Hard and Soft Drugs

Hard and soft drugs are terms to distinguish between psychoactive drugs that are addictive and perceived as especially damaging and drugs that are believed to be non-addictive (or minimally addictive) and with fewer dangers associated with their use. The term "soft drug" is considered controversial by its critics because it implies that the drug causes no or insignificant harm.

The distinction between soft drugs and hard drugs is important in the drug policy of the Netherlands, where cannabis production, retailing and use come under official tolerance, subject to certain conditions. The Dutch Opium Law has two lists of drugs, List I and List II, that are colloquially considered to be lists of hard and soft drugs, respectively. Other countries typically have more than two categories. For example, the US has five "schedules" in the Controlled Substances Act, ranging from one through five. The UK has three "classes" in the Misuse of Drugs Act 1971: A, B and C.

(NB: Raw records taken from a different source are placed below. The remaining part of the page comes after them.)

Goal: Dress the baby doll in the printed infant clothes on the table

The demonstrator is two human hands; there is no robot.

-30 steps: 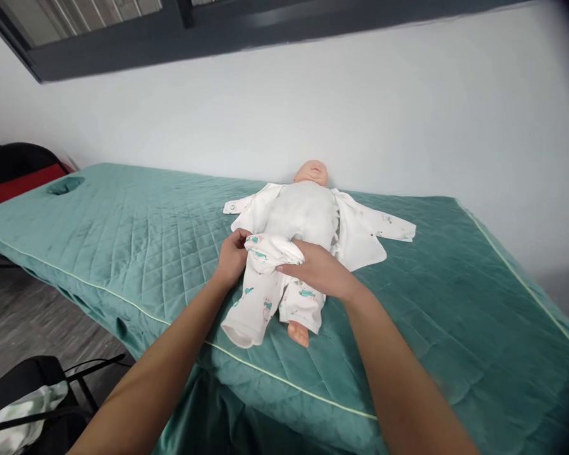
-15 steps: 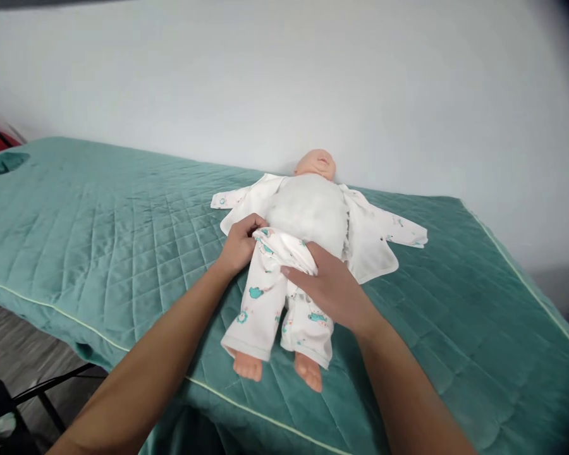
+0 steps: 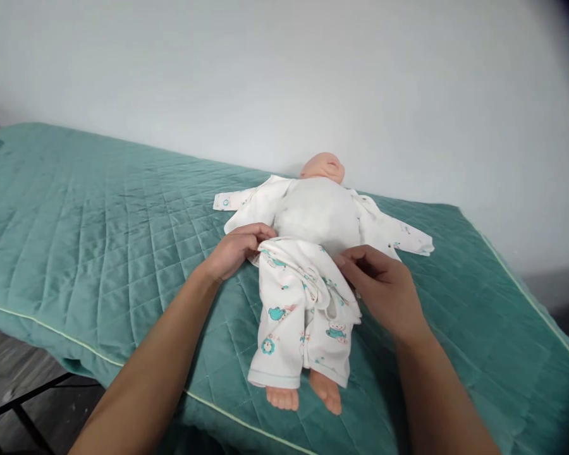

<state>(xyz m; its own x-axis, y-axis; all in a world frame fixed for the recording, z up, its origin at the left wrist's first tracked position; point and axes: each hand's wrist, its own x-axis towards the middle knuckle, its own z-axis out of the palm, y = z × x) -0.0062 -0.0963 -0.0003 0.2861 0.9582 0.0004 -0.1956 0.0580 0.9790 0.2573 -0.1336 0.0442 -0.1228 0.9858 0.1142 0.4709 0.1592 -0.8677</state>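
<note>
A baby doll (image 3: 320,208) lies on its back, head toward the wall and feet toward me. Its white printed jacket (image 3: 253,212) is spread open, baring the white cloth torso. White printed pants (image 3: 279,316) cover the legs and bunch up around the hips, with both bare feet showing below the cuffs. My left hand (image 3: 239,248) pinches the waistband at the hip on the left. On the opposite hip, my right hand (image 3: 382,281) has thumb and fingertips closed on the waistband edge.
A green quilted cover (image 3: 123,253) with pale piping drapes the bed under the doll. Behind it rises a plain wall (image 3: 265,76). At lower left, a black metal frame (image 3: 28,398) stands on the dark floor.
My right hand has shifted from the front of the pants to the waistband's right side. The pants' waist is spread wider over the hips. The left hand stays at its hip.
</note>
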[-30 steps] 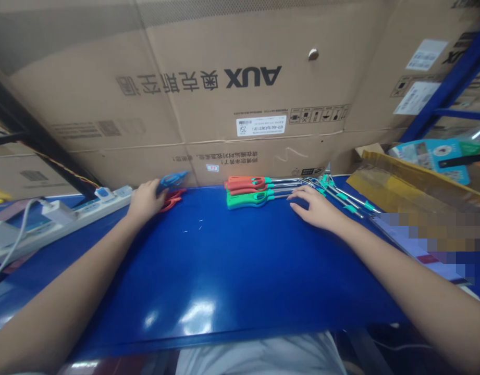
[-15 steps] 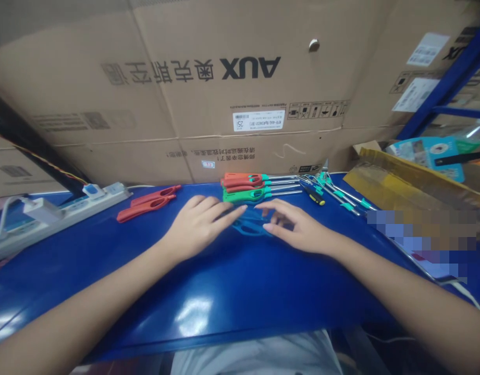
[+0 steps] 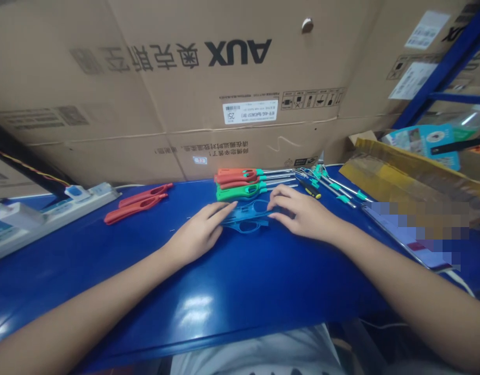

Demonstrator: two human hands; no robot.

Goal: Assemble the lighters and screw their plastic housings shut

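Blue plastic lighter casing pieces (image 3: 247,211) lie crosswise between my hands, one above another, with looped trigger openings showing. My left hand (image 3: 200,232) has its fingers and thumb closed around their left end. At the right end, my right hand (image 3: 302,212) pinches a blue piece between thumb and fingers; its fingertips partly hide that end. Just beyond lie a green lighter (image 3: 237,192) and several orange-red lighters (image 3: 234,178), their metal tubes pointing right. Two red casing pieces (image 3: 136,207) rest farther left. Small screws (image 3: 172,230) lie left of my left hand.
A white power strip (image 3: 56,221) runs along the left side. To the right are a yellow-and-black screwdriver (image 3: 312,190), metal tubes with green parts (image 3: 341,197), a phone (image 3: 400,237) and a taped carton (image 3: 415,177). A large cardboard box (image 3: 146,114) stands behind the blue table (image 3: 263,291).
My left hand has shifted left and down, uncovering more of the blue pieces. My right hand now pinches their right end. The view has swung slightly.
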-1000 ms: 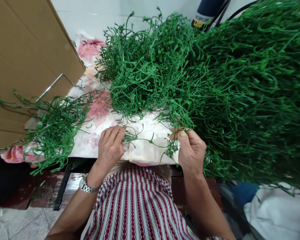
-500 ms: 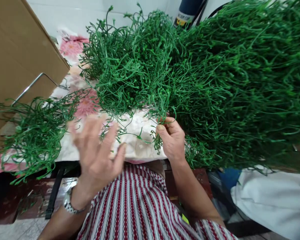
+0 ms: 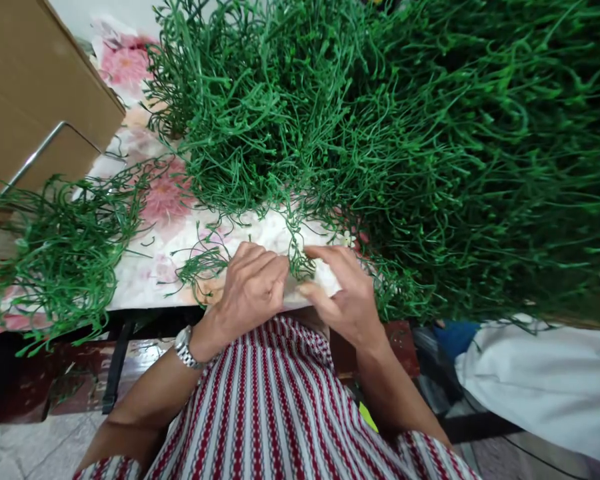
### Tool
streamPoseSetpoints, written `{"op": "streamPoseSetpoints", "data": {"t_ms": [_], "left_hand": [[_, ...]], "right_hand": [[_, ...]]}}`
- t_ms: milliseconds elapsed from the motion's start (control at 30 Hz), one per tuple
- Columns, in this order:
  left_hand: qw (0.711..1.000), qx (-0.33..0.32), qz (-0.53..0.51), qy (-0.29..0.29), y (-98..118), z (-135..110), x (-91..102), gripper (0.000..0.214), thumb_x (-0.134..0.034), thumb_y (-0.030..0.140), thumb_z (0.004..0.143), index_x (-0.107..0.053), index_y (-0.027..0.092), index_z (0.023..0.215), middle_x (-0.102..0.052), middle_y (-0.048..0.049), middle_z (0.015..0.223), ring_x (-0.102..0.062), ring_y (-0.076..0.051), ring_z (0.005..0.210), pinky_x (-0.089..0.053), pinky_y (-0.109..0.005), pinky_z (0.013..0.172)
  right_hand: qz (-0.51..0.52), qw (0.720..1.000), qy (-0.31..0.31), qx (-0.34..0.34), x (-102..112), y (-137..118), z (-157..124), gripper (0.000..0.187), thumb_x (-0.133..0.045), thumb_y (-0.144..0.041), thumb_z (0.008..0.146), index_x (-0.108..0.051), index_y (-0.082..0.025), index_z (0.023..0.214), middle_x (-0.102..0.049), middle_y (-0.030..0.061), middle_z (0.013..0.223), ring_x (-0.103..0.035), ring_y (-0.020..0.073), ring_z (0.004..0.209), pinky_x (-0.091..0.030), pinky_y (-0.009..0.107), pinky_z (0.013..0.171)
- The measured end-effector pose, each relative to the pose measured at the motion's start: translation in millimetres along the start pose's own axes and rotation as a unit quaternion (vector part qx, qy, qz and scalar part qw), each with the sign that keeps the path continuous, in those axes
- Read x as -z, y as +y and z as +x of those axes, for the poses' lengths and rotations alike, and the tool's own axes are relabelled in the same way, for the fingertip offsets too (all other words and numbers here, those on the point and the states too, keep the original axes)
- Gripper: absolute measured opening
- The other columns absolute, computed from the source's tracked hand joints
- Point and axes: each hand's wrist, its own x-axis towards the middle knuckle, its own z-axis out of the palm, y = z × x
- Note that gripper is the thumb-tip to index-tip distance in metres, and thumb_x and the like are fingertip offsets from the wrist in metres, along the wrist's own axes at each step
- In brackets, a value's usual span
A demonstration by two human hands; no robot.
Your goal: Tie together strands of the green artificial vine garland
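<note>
A huge heap of thin green plastic stems (image 3: 430, 147) covers the back and right of a table spread with a floral cloth (image 3: 165, 200). My left hand (image 3: 253, 290) and my right hand (image 3: 343, 293) meet at the table's near edge. Both pinch the same small green sprig (image 3: 300, 263) between their fingertips. A silver watch (image 3: 186, 348) is on my left wrist. A little loose tuft of stems (image 3: 197, 267) lies just left of my left hand.
A smaller pile of green stems (image 3: 55, 247) lies at the left edge of the table. A brown cardboard box (image 3: 25, 87) with a metal wire frame (image 3: 50, 143) stands at the far left. White fabric (image 3: 545, 380) lies low on the right.
My left hand swung up off the table, then came back down beside my right hand. The right hand moved left from the heap's edge, and both now pinch one sprig.
</note>
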Motion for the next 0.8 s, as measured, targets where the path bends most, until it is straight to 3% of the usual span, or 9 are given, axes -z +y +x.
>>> {"op": "streamPoseSetpoints", "data": {"t_ms": [200,333,400,500,633,800], "left_hand": [[0.999,-0.018,-0.031,0.017,4,-9,-4.4,0.016,-0.045,0.013,0.080,-0.059,0.014,0.072,-0.054,-0.0019,0.058,-0.047,-0.015,0.060,-0.039,-0.031,0.066],[0.991,0.039,-0.129,-0.019,3,-13,0.7,0.014,-0.047,0.013,0.080,-0.061,0.015,0.082,-0.062,-0.0040,0.071,-0.055,-0.015,0.069,-0.042,-0.030,0.069],[0.975,0.082,-0.200,-0.041,3,-13,4.8,0.014,-0.049,0.013,0.080,-0.061,0.017,0.087,-0.065,-0.0046,0.082,-0.058,-0.015,0.077,-0.045,-0.027,0.072],[0.954,0.131,-0.267,-0.047,3,-12,9.9,0.011,-0.051,0.013,0.077,-0.061,0.017,0.080,-0.063,-0.0020,0.076,-0.057,-0.013,0.072,-0.045,-0.024,0.066],[0.917,0.202,-0.342,-0.037,2,-17,12.3,0.008,-0.055,0.017,0.075,-0.055,0.016,0.067,-0.052,0.0010,0.062,-0.048,-0.010,0.059,-0.040,-0.021,0.055],[0.875,0.265,-0.403,-0.038,0,-25,14.1,0.008,-0.054,0.015,0.070,-0.051,0.016,0.062,-0.048,0.0008,0.060,-0.045,-0.010,0.057,-0.037,-0.022,0.053]], "right_hand": [[0.050,0.999,-0.018,-0.008,-9,-7,-8,0.021,-0.055,-0.021,0.080,-0.055,-0.019,0.100,-0.062,0.0037,0.086,-0.058,0.0147,0.078,-0.049,0.028,0.070],[0.093,0.996,-0.012,0.002,-13,-8,-13,0.021,-0.055,-0.017,0.079,-0.053,-0.020,0.100,-0.061,0.0022,0.085,-0.058,0.0136,0.077,-0.049,0.027,0.069],[0.098,0.995,0.004,0.018,-18,-10,-15,0.025,-0.054,-0.016,0.079,-0.051,-0.020,0.103,-0.061,0.0036,0.090,-0.059,0.0147,0.081,-0.049,0.028,0.071],[0.087,0.996,0.020,0.022,-25,-14,-16,0.032,-0.055,-0.017,0.079,-0.047,-0.021,0.110,-0.061,0.0049,0.095,-0.059,0.0154,0.083,-0.050,0.029,0.073],[0.081,0.996,-0.018,0.039,-23,-15,-13,0.027,-0.056,-0.020,0.079,-0.051,-0.020,0.106,-0.062,0.0052,0.091,-0.059,0.0168,0.084,-0.049,0.032,0.074],[0.082,0.994,-0.045,0.060,-14,-12,-6,0.019,-0.058,-0.022,0.077,-0.059,-0.019,0.096,-0.058,0.0067,0.093,-0.053,0.0195,0.092,-0.045,0.038,0.081]]}}
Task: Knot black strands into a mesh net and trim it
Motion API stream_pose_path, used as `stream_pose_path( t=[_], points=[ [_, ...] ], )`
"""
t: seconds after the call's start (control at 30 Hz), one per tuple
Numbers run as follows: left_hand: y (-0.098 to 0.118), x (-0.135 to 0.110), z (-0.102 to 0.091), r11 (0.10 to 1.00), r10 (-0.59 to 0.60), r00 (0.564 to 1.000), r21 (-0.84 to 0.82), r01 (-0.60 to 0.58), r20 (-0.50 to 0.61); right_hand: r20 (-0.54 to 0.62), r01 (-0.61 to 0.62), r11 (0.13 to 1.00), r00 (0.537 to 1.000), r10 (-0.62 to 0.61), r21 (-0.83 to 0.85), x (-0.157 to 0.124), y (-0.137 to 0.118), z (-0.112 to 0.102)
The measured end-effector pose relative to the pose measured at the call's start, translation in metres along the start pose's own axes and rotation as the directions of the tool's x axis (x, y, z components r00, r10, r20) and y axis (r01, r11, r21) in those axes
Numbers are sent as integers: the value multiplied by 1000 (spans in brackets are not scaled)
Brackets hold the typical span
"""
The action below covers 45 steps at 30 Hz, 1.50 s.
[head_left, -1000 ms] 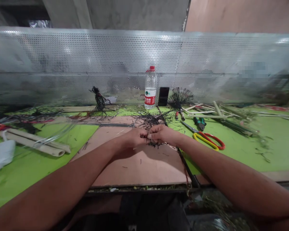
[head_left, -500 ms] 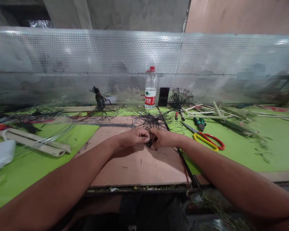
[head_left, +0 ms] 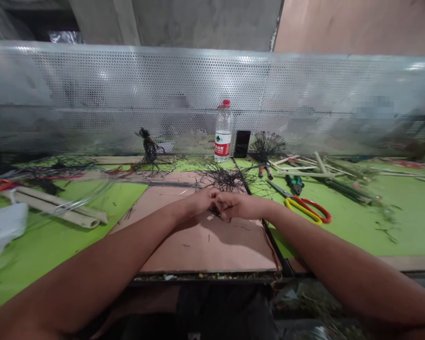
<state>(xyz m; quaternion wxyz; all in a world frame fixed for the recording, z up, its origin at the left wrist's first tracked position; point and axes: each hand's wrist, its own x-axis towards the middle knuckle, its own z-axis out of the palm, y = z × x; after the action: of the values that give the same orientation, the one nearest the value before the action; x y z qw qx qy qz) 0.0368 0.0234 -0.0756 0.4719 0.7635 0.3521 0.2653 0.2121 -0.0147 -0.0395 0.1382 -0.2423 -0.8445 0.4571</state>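
Observation:
In the middle of the head view, my left hand and my right hand meet above a pinkish board. Both are closed around the gathered end of a bundle of thin black wires. The loose strands fan out behind my fingers, toward the bottle. My fingertips touch one another and cover most of the gripped part. A small dark bit of it shows beneath them. Scissors with red and yellow handles lie to the right of my right hand.
A water bottle, a dark phone and more wire bundles stand along a perforated metal screen. Green-handled pliers and bamboo strips lie right. Bamboo tubes and a white device lie left.
My right hand has turned so its fingers lie further over the wires, hiding more of the gathered end. The whole view has shifted slightly.

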Motion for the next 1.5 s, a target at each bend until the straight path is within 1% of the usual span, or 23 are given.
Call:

Famous quotes containing the words hard and, hard, soft and/or drugs:

    The people of coming days will know
    About the casting out of my net,
    And how you have leaped times out of mind
    Over the little silver cords,
    And think that you were hard and unkind....
    William Butler Yeats (1865–1939)

    People try so hard to believe in leaders now, pitifully hard. But we no sooner get a popular reformer or politician or soldier or writer or philosopher—a Roosevelt, a Tolstoy, a Wood, a Shaw, a Nietzsche, than the cross-currents of criticism wash him away. My Lord, no man can stand prominence these days. It’s the surest path to obscurity. People get sick of hearing the same name over and over.
    F. Scott Fitzgerald (1896–1940)

    I’ve sometimes thought ... that the difference between us and the English is that the Scotch are hard in all other respects but soft with women, and the English are hard with women but soft in all other respects.
    —J.M. (James Matthew)

    There is not much sense in suffering, since drugs can be given for pain, itching, and other discomforts. The belief has long died that suffering here on earth will be rewarded in heaven. Suffering has lost its meaning.